OpenAI's Sora Is Here. There Is Still Time To Prepare For The Threat Such Technologies Pose
Sam Gregory / Dec 12, 2024Sam Gregory is Executive Director of the global human rights organization WITNESS.
Earlier this year, OpenAI announced Sora, “an AI model that can create realistic and imaginative scenes from text instructions.” This week, the product officially launched. Paying users can generate videos in 1080p resolution, up to 20 seconds long. With a mixture of excitement (as someone deeply rooted in the expressive and documentary world of video) and fear (as someone grappling with the realities of realistic video deception), I've been reading the System Card and looking at initial technical specs and examples shared by early users.
Here are a few initial reflections based on our experience within the ‘Prepare, Don’t Panic’ initiative at WITNESS focused on multimodal generative AI, considering the risks of deception with generative video. What are the ways in which products like Sora – since it is one of a range of text and image-to-video tools emerging now – could be used to undermine frontline journalism and human rights work if not designed, distributed, or used inclusively and responsibly?
1. Direct fakery and the ‘mis-contextualized real’ both matter.
The first observation is perhaps the most obvious. Realistic videos of fictitious events, and especially fictionalized context or additions to real events, align with existing patterns of sharing shallowfake videos and images (e.g., mis-contextualized or lightly edited videos transposed from one date or time to another place or staged events), where the exact details don't matter as long as they are a convincing enough fit with assumptions. Although Sora, as yet, doesn't do the physics of humans all that well (this would not be a tool to generate particularly believable protest footage, for instance) or yet allow most users to use real people as prompts, it’s worth considering that this is the worst such technology will ever be, and it's unclear if that restriction on real people will last.
2. Context is key, and yet re-contextualization to time, date, integrity of media, and surrounding context is hard even now.
Evaluation of the trustworthiness of content relies on contextual knowledge – of the genre, the maker, the material’s origins, and of other important context signals before and after the footage was filmed.

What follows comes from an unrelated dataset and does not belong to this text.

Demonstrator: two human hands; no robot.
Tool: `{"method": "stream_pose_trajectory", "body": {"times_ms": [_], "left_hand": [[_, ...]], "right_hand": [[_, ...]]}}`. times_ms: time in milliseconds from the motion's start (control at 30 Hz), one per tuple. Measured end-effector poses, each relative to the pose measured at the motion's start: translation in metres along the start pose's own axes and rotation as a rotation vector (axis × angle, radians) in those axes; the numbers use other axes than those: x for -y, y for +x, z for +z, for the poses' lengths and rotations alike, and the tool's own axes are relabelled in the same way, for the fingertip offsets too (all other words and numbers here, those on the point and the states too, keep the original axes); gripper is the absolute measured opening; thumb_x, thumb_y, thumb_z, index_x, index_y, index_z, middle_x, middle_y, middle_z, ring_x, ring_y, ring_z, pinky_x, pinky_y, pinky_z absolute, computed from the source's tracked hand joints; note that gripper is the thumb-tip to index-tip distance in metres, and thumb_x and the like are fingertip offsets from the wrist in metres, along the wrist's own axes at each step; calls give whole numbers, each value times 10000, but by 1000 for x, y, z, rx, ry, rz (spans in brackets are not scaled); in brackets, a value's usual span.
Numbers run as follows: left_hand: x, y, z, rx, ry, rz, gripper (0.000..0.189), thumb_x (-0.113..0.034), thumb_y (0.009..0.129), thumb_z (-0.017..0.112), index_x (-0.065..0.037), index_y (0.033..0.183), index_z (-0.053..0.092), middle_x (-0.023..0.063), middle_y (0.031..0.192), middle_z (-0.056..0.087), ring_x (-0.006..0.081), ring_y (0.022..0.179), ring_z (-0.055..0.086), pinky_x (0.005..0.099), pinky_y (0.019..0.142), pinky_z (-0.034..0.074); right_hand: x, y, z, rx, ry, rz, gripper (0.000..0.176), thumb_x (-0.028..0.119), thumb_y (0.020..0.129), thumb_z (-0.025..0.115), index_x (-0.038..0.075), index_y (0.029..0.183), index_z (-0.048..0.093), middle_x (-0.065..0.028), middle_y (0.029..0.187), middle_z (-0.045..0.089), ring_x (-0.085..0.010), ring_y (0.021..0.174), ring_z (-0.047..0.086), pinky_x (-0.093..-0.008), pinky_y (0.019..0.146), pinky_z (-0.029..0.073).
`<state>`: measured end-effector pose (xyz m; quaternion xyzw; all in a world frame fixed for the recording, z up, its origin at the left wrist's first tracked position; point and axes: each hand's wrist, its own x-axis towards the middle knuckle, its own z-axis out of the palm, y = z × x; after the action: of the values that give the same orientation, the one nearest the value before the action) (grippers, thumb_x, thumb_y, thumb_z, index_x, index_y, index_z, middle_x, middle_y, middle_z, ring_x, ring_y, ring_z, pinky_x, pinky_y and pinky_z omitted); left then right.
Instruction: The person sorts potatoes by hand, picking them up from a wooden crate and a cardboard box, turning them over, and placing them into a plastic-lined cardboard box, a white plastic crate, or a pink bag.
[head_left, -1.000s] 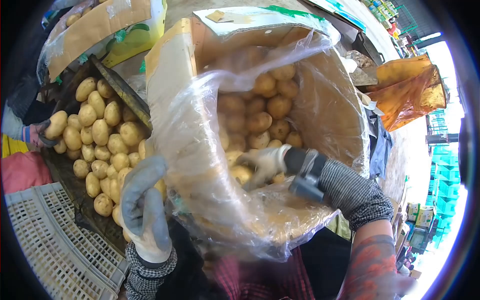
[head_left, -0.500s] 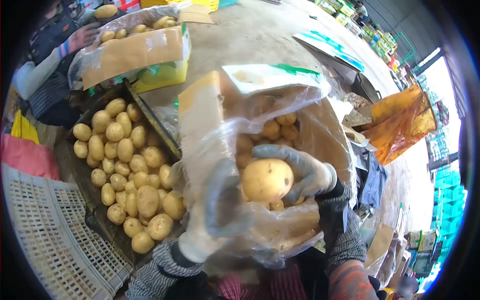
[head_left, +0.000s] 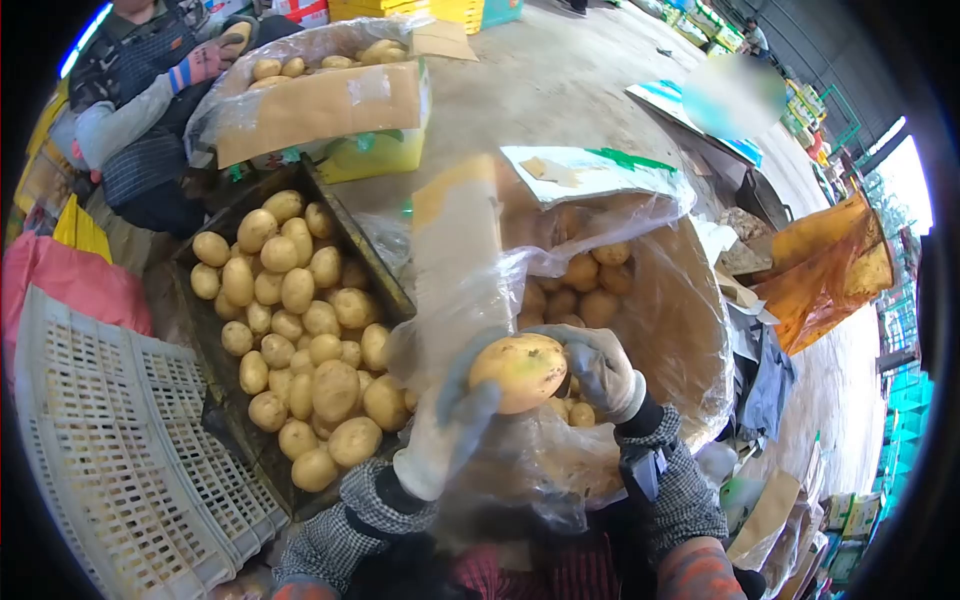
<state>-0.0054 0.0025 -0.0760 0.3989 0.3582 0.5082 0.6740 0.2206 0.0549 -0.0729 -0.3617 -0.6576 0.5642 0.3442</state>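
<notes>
A large yellow potato (head_left: 518, 373) is held between my two gloved hands, above the near side of an open cardboard box (head_left: 455, 230) lined with clear plastic. My left hand (head_left: 450, 420) has its thumb and fingers against the potato's left side. On the right side, the fingers of my right hand (head_left: 600, 368) curl against it. Inside the box lie several potatoes (head_left: 598, 308). Left of the box, a dark crate (head_left: 345, 235) holds a heap of potatoes (head_left: 335, 390).
A white plastic basket (head_left: 120, 440) stands at the left, beside a pink sack (head_left: 80, 285). A co-worker (head_left: 140, 120) sits at the upper left by another potato box (head_left: 320, 115). An orange-brown container (head_left: 830, 265) and dark cloth (head_left: 765, 375) are at the right.
My left hand has come up to the potato and now touches it. The potato has turned and sits slightly lower. The view has shifted, so the surroundings appear further right.
</notes>
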Motion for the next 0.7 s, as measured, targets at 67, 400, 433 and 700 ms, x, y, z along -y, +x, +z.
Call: {"method": "stream_pose_trajectory", "body": {"times_ms": [67,400,433,700], "left_hand": [[3,-2,-1,25,-1,-29,638,-225,888,759,45,1377,452,129,1297,572,181,1169,567,319,1006,487],[-60,-118,-77,-206,-335,135,444,-141,906,736,-95,1294,526,36,1188,604,127,1091,582,283,934,501],[-62,-138,-84,-247,-368,144,424,-149,915,727,-99,1284,526,35,1179,601,128,1085,579,282,931,495],[-75,-288,-119,-514,-132,248,576,-138,866,776,-92,1365,492,82,1218,589,149,1039,616,274,844,556]], "right_hand": [[11,-1,6,-31,-128,27,370,205,991,553,-48,1253,616,-107,961,699,-151,757,658,-301,666,555],[15,-52,49,-177,-361,15,606,274,870,710,-25,1357,510,-194,1131,689,-273,1048,672,-394,887,529],[13,-64,48,-85,-424,112,697,236,867,711,7,1454,413,-175,1268,631,-270,1128,633,-366,944,504],[-7,-93,72,100,-1146,533,944,663,840,603,105,1538,297,-328,1322,546,-469,1183,559,-499,965,464]]}}
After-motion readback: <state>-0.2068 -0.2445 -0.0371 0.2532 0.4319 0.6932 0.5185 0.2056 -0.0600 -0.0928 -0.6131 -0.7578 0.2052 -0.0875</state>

It's why open source intelligence (OSINT) work in human rights and journalism looks for multiple sources and why media literacy approaches like SIFT encourage us to 'Investigate the Source', 'Find Alternative Coverage' and 'Trace the Original.'
We have tools for a direct reverse image search for images (and for videos via frame search) though notably not for audio, and we have emerging provenance approaches that help the public and analysts discover the context of a video, such as the C2PA standard for cryptographically-signed metadata that tracks the recipe of AI and human in a piece of content. Companies like Google have also been exploring how to better indicate context on content in search. In this light, it's good to see that OpenAI is investing in both provenance approaches – including C2PA signals in generated videos – and an internal-only reverse search engine for its own synthetic video content. While not complete, these efforts are an important start.
However, other Sora functionalities directly compromise the broader ability to understand the context or confuse it: e.g., Sora can add video (essentially out-paint for video) "forward" in time from an existing source image prompt, which raises complexities around falsifying context.
3. Not all real people are equally protected.
So far, Sora won’t generate based on seed images of real people except for a subset of users, but they indicate a likely roll-out beyond that. For the last eighteen months, WITNESS has been running a rapid response mechanism for suspected deceptive AI in the wild, a Deepfakes Rapid Response Force. One lesson learned from our experience and from broader observation of deepfakery is that real people in synthetic media is complicated – it’s not just prominent public figures who are targeted by both deceptive AI content and synthetic non-consensual or intimate images, but private individuals and lower-level public figures who lack the prominence to be tagged for protection within a model. And there is no broad agreement on when and if hyper-realistic satirical synthetic media targeting individuals is OK, or on how to moderate it.
4. Deceptive style matters.
WITNESS previously flagged to OpenAI (noting we were not invited to red-team) how one way deceptive content works is by tapping into style heuristics – e.g., shaky handheld footage is a heuristic for credible UGC content. The Safety Card primarily focuses on violative content red-teaming, which is important, but less so when it comes to content that confuses context or changes context. There is some interesting reference to addressing misuse through our model and system mitigations and using "classifiers to flag style or filter techniques that could produce misleading videos in the context of elections, thus reducing the risk of real-world misuse," though elections are, of course, just one scenario when it comes to potential political mischief.
All these questions come against a backdrop of public uncertainty about how AI is being used in the content they engage with and fundamental gaps globally in access to detection tools that inequitably disadvantage frontline journalists and civil society.
With Sora and other AI video generation tools already far advanced from their ‘Will Smith Eating Spaghetti’ stage and with potentially significant further progress in realism, length, and ubiquity on the horizon, we need renewed and inclusive attention on safeguards. We need to ensure companies developing these generative systems advance creativity and communication rather than deception and harm. This means establishing concrete measures to ensure we understand when they are being used, to prevent their harmful uses, and to equip journalists, civil society, and the public with tools to spot their deceptive video in the wild.